Redonner de la diversité

Un ruisseau tiré au cordeau sur plus de 500 m, un lit surcreusé envahi de sable, une chute infranchissable pour la faune du ruisseau... La monotonie de l'écoulement des eaux qui affectait cette portion de rivière n'est plus de mise désormais sur le Toul Douar, petit affluent du Scave. Pour rompre l'uniformité du milieu et lui redonner de la diversité et sa continuité, le Syndicat de bassin du Scorff a installé, grâce à un contrat territorial milieu aquatique (CTMA) des radiers, resserré le lit par endroit, recréant des méandres, installé des blocs, des abris, et protégé les berges. Le busage en béton, dont les chutes étaient infranchissables pour les poissons, a été remplacé. En diversifiant ainsi les habitats du cours d'eau, "nous recréons une diversité qui augmente la capacité d'accueil et apporte de la richesse biologique mais aussi une meilleure capacité d'auto-épuration du milieu", détaillent les techniciens à son chevet. Une des actions d'amélioration de la qualité des cours d'eau sur le bassin versant que le syndicat mixte du Scorff mène depuis 40 ans sur son périmètre qui couvre 30 communes, dont l'agglomération de Lorient et sa zone estuarienne et littorale. Que ce soit en matière de restauration des milieux naturels, d'animation ou de valorisation du patrimoine, d'amélioration des pratiques agricoles, ses actions sont multiples. Un travail qualifié d’exceptionnel, "beau symbole de la reconquête de la qualité des eaux en Bretagne", pour Thierry Burlot.

Loi Notre, en bref

NOTRe pour Nouvelle organisation territoriale de la République, cette loi du 7 août 2015 vise à renforcer les compétences des régions et des établissements publics de coopération intercommunale (EPCI) par la réduction des compétences des départements et leur transfert aux régionx, le transfert de certaines compétences de l'Etat, le transfert des personnels. Elle établit une nouvelle carte des intercommunalités qui devront regrouper 15 000 habitants au 1er janvier 2017 (contre 5000 aujourd'hui)...
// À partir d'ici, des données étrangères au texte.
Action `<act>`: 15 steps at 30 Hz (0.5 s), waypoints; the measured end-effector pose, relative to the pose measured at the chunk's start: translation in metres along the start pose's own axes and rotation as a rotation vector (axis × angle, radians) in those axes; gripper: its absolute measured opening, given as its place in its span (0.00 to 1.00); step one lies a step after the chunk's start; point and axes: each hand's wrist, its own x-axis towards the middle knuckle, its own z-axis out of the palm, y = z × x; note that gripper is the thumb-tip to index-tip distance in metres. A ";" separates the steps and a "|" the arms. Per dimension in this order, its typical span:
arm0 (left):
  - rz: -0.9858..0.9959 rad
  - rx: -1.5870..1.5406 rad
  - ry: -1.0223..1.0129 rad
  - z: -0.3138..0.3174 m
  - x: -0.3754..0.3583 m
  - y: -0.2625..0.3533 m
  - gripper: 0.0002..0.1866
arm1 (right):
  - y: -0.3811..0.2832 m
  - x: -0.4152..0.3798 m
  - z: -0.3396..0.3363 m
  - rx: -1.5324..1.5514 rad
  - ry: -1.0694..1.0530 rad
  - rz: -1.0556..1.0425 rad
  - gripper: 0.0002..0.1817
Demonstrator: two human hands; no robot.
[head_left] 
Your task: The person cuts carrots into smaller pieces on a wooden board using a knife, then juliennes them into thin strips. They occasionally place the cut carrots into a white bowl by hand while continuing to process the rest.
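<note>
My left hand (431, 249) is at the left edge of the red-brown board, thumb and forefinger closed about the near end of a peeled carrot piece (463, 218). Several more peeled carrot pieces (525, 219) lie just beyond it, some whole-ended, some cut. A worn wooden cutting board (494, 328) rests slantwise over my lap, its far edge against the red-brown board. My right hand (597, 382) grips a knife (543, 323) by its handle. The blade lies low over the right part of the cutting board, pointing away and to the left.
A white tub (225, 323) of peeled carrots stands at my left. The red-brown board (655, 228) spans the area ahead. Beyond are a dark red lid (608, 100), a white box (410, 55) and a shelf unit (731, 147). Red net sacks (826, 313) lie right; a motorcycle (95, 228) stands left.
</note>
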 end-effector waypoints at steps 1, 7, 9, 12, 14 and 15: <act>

Subventions, un signal fort

"Nous savons où faire porter les efforts, où sont les besoins en matière d'assainissement, de collecte d'eaux usées, de zones conchylicoles, de pollution", pointe Sylvie Detoc, directrice de la délégation Armor-Finistère de l'Agence de l'eau Loire Bretagne. Et face au ralentissement et au désengagement des investissements qu’a entraînés la clarification des compétences des départements, l'Agence de l'eau a révisé ses taux d'aides. "Nos subventions vont désormais jusqu'à 80 % du montant de certaines actions", insiste-t-elle. Les aménagements du ruisseau du Toul Douar en sont l'exemple. Un "signal fort" avec fléchage sur des territoires prioritaires et des actions ciblées que l'agence de l'eau entend promouvoir pour "optimiser les fonds publics en maintenant ce qui est fait et aller plus loin sur les points noirs". Une aide qui se chiffre à 80 millions d'euros.